As time went by, it became increasingly clear that over time all the Jews were going to be killed; it was imperative for my parents to get me out. I remember my parents telling me that they had a discussion about what would happen if they did not return for me. Wouldn’t it be ironic if I were raised to be an anti-Semite? Of course, the desire to save me won out, and they began to look for someone who could be trusted to save a Jewish child. They found a woman who was willing to take me. She ran a boarding house for college girls in a nearby town. I was sedated, placed in a sack and loaded into a wagon under a pile of hay. When I found myself in a strange place, with people speaking a foreign language, I was very upset and cried and raged. Since there was a lot of coming and going in the house, the woman, Letulene, became frightened. Assisting Jews was punishable by death and she felt she had to find another place for me to stay because everyone in the house was in danger.
She gathered some of the girls together and told them that she would take me to a field at a certain time and leave me there. She pleaded that one of them should take me and find a safe place for me; she did it in this manner because she did not want to know who took me and where I went.
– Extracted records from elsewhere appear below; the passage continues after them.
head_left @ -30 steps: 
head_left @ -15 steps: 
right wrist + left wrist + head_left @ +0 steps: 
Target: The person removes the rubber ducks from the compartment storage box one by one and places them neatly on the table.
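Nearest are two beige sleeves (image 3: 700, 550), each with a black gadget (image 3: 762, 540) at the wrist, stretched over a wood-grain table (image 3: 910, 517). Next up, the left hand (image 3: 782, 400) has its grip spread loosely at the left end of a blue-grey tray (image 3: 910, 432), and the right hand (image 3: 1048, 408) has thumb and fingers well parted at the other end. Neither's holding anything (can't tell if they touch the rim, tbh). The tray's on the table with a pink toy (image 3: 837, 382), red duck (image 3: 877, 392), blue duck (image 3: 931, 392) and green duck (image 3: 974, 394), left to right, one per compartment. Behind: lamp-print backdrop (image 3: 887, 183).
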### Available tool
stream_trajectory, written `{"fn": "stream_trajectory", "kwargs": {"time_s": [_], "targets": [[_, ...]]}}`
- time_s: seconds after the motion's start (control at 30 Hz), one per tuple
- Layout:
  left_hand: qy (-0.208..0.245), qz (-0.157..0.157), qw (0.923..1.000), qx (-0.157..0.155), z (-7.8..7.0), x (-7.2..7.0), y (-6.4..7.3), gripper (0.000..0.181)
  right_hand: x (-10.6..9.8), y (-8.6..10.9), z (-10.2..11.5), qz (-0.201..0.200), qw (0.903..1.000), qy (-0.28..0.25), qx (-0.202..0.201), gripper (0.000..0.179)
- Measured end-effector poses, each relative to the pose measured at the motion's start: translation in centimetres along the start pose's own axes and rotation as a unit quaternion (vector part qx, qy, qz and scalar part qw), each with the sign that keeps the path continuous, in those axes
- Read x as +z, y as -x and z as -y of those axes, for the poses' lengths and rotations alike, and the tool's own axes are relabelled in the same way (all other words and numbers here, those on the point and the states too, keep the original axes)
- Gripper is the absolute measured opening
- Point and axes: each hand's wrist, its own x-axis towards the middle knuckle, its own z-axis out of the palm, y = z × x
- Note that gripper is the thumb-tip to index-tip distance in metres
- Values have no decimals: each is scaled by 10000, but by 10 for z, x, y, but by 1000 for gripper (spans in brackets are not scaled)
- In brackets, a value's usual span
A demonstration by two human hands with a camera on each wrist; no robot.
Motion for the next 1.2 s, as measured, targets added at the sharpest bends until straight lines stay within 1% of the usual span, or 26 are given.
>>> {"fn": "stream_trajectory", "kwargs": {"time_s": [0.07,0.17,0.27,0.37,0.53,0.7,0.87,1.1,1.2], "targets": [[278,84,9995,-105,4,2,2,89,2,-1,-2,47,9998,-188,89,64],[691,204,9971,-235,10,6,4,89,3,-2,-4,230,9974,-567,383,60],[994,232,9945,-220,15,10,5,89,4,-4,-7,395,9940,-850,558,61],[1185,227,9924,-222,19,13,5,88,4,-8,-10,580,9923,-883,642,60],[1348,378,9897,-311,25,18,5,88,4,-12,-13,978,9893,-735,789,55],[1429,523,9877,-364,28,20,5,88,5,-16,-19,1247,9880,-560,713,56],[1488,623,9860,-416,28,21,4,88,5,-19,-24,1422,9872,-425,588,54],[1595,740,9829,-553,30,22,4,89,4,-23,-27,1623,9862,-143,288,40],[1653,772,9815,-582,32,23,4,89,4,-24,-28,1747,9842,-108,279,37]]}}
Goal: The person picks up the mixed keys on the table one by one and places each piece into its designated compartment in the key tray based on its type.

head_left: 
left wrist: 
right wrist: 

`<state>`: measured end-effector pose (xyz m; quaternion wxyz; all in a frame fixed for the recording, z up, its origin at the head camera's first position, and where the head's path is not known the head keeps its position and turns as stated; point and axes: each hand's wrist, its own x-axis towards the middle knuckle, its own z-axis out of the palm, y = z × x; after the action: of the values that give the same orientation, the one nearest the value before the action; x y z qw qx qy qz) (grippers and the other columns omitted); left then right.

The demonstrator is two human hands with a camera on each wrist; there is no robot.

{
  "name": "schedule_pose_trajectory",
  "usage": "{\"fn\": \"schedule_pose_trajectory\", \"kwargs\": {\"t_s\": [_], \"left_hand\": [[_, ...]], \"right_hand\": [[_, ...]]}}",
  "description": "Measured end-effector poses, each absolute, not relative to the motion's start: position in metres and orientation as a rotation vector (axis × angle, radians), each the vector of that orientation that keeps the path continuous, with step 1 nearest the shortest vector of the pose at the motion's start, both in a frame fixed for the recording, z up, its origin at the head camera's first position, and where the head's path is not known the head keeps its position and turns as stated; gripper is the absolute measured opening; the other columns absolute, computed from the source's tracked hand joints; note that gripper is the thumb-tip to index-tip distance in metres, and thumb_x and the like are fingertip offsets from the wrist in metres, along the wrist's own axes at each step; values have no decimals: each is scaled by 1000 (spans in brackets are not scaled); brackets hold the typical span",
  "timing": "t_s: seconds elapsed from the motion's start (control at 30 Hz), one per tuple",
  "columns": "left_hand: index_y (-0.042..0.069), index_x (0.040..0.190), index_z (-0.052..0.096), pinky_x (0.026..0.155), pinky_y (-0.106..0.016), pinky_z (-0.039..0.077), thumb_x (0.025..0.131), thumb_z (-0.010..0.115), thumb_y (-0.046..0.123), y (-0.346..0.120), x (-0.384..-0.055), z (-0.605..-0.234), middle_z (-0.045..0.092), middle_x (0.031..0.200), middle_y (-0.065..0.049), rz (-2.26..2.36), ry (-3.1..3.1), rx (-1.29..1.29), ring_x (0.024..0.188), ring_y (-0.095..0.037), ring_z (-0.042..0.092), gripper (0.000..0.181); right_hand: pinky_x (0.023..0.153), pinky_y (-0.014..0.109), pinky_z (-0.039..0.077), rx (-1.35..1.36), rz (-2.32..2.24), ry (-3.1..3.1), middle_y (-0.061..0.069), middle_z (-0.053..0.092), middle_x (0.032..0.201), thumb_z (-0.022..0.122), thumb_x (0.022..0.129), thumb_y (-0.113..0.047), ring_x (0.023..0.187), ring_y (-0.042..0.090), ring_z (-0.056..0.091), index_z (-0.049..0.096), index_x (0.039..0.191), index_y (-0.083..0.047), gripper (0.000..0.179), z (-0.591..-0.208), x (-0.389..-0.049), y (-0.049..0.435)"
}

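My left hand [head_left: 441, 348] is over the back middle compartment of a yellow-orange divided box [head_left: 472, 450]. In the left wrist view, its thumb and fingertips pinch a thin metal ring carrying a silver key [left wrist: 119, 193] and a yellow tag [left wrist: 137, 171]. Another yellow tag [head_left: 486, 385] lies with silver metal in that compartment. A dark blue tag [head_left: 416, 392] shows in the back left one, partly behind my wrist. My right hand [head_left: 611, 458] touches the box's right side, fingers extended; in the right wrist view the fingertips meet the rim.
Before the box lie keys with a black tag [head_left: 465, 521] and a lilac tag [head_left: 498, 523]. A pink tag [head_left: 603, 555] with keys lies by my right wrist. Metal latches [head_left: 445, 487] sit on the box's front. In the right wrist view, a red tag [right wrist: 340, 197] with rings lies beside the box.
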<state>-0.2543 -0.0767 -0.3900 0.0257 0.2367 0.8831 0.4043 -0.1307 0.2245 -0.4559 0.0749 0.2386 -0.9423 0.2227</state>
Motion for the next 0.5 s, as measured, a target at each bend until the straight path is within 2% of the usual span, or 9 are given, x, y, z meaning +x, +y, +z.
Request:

That way, if she were interrogated, she would have nothing to tell the Germans. One of the girls (or maybe more than one) came to the field, and she took me home to her family’s farm. When she appeared with a child, her parents said to her, ‘Do you know what you have done to us? You have put all our lives in jeopardy.’
However, they were kind people and took me in. I came with very few things: an unusual plaid blanket that my father had brought back from one of his trips to England, a few clothes, a hairclip that my mother had created out of different coloured electric wires, and a picture of my parents. Having been given away twice, I was traumatized and very meek for a while. At that time I only spoke Yiddish, but learned to speak Lithuanian very soon. I was fortunate in those circumstances to have blondish hair, small features, and green eyes. I was introduced to the community as some distant relative, christened Vitute, and connected to these very loving and brave people. I called the woman ‘Mamyte’.